* **What you should do**: When the line with "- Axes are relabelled" appears below, start repeating lines exactly, and keep going through the line with "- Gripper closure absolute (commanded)"; add nothing outside that span.

++++ Exercise data ++++

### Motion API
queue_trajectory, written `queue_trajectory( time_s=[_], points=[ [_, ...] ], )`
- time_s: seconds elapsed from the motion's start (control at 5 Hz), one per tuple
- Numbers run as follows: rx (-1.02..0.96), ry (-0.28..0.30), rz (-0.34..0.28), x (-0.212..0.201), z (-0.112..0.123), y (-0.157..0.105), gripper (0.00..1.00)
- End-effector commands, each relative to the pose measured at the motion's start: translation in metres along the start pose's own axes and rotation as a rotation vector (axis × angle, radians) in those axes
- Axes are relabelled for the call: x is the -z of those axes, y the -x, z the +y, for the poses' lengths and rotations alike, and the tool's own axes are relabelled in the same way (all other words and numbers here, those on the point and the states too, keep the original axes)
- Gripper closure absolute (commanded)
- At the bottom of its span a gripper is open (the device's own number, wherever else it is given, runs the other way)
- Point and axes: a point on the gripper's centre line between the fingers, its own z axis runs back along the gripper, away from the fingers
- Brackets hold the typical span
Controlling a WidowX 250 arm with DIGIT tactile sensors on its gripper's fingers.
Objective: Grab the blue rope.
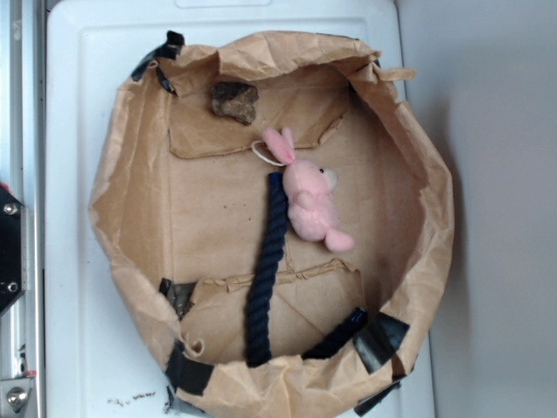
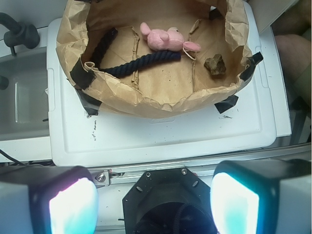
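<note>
Fingers (image 2: 73,207) spread wide, nothing held. You find the blue rope (image 1: 264,270) just beside the pink bunny (image 1: 309,200), straight on the bag (image 1: 418,287) floor, reachable from above.

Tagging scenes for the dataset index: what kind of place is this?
Likely a lab test bench, not a home. A taped-down brown paper bin sits on a white plastic lid and holds odd test items: blue rope, pink plush bunny, rock. The gripper is open.
</note>
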Motion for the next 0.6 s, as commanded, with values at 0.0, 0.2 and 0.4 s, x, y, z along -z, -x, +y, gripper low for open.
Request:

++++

* **Task response**:
- Axes are relabelled for the call: x is the -z of those axes, y the -x, z the +y, for the poses' lengths and rotations alike, and the tool's own axes are relabelled in the same way (all other words and numbers here, those on the point and the states too, keep the original axes)
- Gripper closure absolute (commanded)

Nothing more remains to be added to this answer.